I think you should correct the data issues and rethink the analysis approach and what information you are looking for from the analysis. Best of luck.

 

 

Dan Obermiller
gustavjung
Level III

Re: Interpretation of a Factorial Design with binary outcome

Thank you for your reply!
Sorry I mistakenly named successes column, it should have a name of count. If I understood your question correctly.

gustavjung_0-1610480052612.png

 

So is it better to use Nominal Logistic regression to define significant variables and binomial GLM for interpreting their effect size?
Regarding power analysis, in this case if we have only 2 levels then we can calculate sample size as if it was a OFAT (A/B experiment), which would yield to 80K trials in total if we want to detect an effect of 20% with current success rate of control. This is more than I have in the dataset (20K). So maybe bigger sample size is required.

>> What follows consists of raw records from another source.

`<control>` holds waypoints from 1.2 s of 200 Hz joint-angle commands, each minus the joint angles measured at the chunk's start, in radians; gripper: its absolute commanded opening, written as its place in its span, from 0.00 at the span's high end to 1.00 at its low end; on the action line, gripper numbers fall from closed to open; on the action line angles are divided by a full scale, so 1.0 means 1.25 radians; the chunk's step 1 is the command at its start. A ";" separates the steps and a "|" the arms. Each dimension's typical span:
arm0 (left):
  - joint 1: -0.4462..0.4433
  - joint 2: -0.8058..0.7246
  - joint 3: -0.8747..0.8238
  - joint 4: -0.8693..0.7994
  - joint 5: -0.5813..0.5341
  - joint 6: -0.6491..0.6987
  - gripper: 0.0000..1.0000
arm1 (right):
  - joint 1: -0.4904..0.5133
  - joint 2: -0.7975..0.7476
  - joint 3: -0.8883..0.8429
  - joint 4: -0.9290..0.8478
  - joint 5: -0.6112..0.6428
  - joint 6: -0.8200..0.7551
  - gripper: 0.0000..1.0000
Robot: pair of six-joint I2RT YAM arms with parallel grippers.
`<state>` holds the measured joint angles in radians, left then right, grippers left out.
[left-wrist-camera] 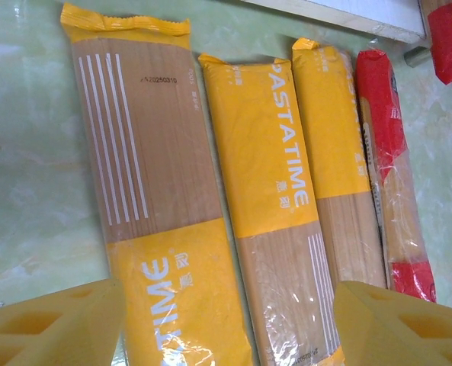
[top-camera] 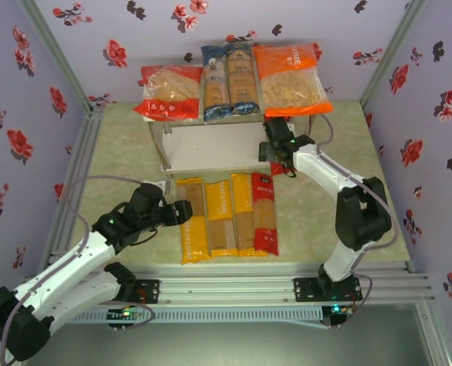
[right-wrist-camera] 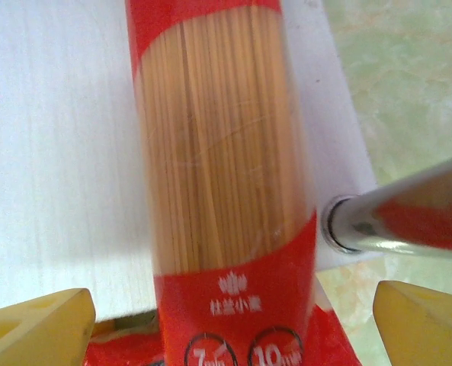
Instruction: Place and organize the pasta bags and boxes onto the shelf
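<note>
Spaghetti packs await shelving: the left gripper [top-camera: 181, 212], jaws wide and empty, hovers at three yellow packs [left-wrist-camera: 153, 175] and a red pack [top-camera: 264, 213] side by side on the table [top-camera: 126, 145]. Probably light, brittle and slick-wrapped, each wants a pinch across its narrow middle. The right wrist camera shows the right gripper [right-wrist-camera: 233, 320], wide, straddling a second red pack [right-wrist-camera: 226, 152] on the lower board of the shelf [top-camera: 210, 156]; overhead, bags [top-camera: 290, 76] and blue packs [top-camera: 229, 80] fill the top tier.
</note>
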<state>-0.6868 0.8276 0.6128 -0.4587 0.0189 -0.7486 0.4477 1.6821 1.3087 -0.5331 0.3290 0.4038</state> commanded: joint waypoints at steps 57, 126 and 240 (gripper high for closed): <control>0.006 -0.032 -0.064 -0.026 -0.016 0.011 0.29 | 0.183 -0.391 -0.226 -0.108 -0.063 0.120 0.06; 0.006 -0.020 -0.093 0.004 -0.015 0.011 0.27 | 0.330 -0.628 -0.523 -0.141 -0.166 0.368 0.07; 0.005 -0.014 -0.097 0.024 0.003 0.010 0.21 | 0.389 -0.463 -0.623 0.045 -0.180 0.491 0.01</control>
<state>-0.6868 0.8169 0.5034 -0.4305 0.0196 -0.7486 0.9279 1.0725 0.5415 -0.4915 0.0742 0.9611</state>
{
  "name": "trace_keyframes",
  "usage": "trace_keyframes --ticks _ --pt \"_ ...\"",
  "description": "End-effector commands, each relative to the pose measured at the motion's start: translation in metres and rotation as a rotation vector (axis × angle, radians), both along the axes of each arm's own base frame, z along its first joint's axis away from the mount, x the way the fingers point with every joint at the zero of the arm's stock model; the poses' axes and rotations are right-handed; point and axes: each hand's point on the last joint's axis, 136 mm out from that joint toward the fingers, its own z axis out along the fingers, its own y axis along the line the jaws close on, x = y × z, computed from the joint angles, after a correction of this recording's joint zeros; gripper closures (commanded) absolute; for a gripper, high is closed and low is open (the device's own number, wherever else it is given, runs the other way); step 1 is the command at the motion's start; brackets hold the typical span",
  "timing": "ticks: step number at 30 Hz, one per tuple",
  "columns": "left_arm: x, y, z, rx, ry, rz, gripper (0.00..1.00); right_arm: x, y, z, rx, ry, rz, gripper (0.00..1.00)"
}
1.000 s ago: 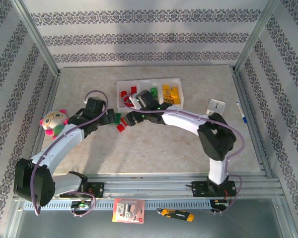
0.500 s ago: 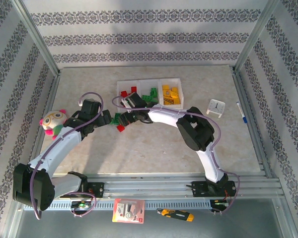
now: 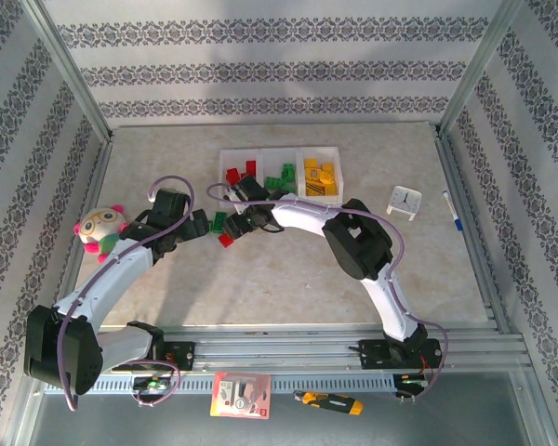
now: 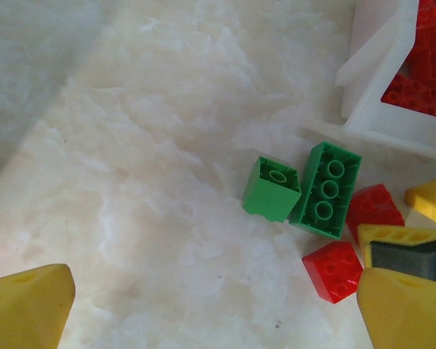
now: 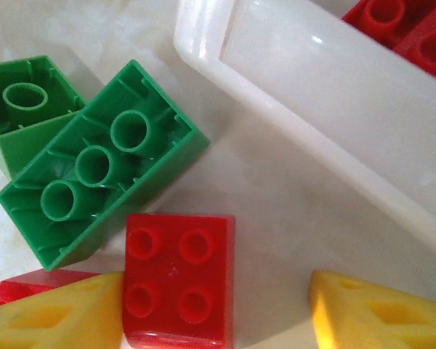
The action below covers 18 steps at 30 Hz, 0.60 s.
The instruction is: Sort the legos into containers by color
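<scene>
Right gripper (image 5: 216,314) spread wide; red lego (image 5: 178,285) sat between fingertips, just beside one; long green lego (image 5: 102,182) lay beyond, near container (image 5: 334,123). Left gripper (image 4: 216,309) wide, holding nothing.

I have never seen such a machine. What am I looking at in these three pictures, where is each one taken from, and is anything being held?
These are two robot arms, bolted at the near edge of a table. The wide picture comes from a fixed camera above and behind them. The other two come from a camera on each wrist; the yellow shapes at the bottom are that arm's own fingers. The left end effector is open and holds nothing. The right end effector is also open, with a red brick between its fingers, not clamped. Beside it lie a long green brick, a small green brick and another red brick. The white containers hold bricks sorted into red, green and yellow.
</scene>
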Motion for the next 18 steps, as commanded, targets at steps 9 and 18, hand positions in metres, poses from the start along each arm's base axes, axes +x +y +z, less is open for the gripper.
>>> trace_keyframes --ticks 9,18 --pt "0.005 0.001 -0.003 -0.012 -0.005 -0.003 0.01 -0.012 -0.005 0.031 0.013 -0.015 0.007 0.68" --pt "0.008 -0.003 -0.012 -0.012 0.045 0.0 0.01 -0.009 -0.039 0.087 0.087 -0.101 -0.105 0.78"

What conclusions would you make based on these results?

Learning DOE

Re: Interpretation of a Factorial Design with binary outcome

I think that either logistic regression or binomial GLM can be used for deciding about significant effects and interpreting the nature of these effects.

 

The power analysis platforms under DOE > Design Diagnostics > Power and Sample Size are not the best tools for multiple factor experiments. These power analysis tools are not appropriate when there is more than one factor because the results are over optimistic since they do not account for the amount of the sample required to estimate and test the other effects.

 

I generally recommend using the Design Evaluation > Power Analysis tool available within each design platform. You can read more about this feature here. But note that this tool assumes a continuous response. And the separate power analysis tools for a binary response do not adapt to more than one factor. You would have to assume the result is best case and build in a margin somehow.

 

 

gustavjung
Level III

Re: Interpretation of a Factorial Design with binary outcome

Thank you! I will try it out.

I know that if there is a significant interaction effect then we should include it in a model even though one of the main effects may not be significant. As it is the case. But how can we interpret the fact that when С at 0 level and D at 1 - we have a decrease in success rate by 50% while В is not significant.
However, when С and D both at level 1 they increase success level by 20%.

Learning DOE
P_Bartell
Level VIII

Re: Interpretation of a Factorial Design with binary outcome

What does you knowledge of the process in question tell you over and above p values and other statistical measures? Process knowledge takes precedence over statistics...if the interactions make sense from a physical understanding of the system...then unless some nuisance or noise variable jumped up and bit the experiment...go with your knowledge.

 

Perhaps you can share the actual experiment and response data along with your analysis? We might be able to offer other thoughts.

 

Oh never mind...I just saw that you actually shared the experiment and analysis with us.

Re: Interpretation of a Factorial Design with binary outcome

Your case, change C from 0 to 1 while holding D at 1 is not an example of an interaction. It is just the conditional effect of changing C.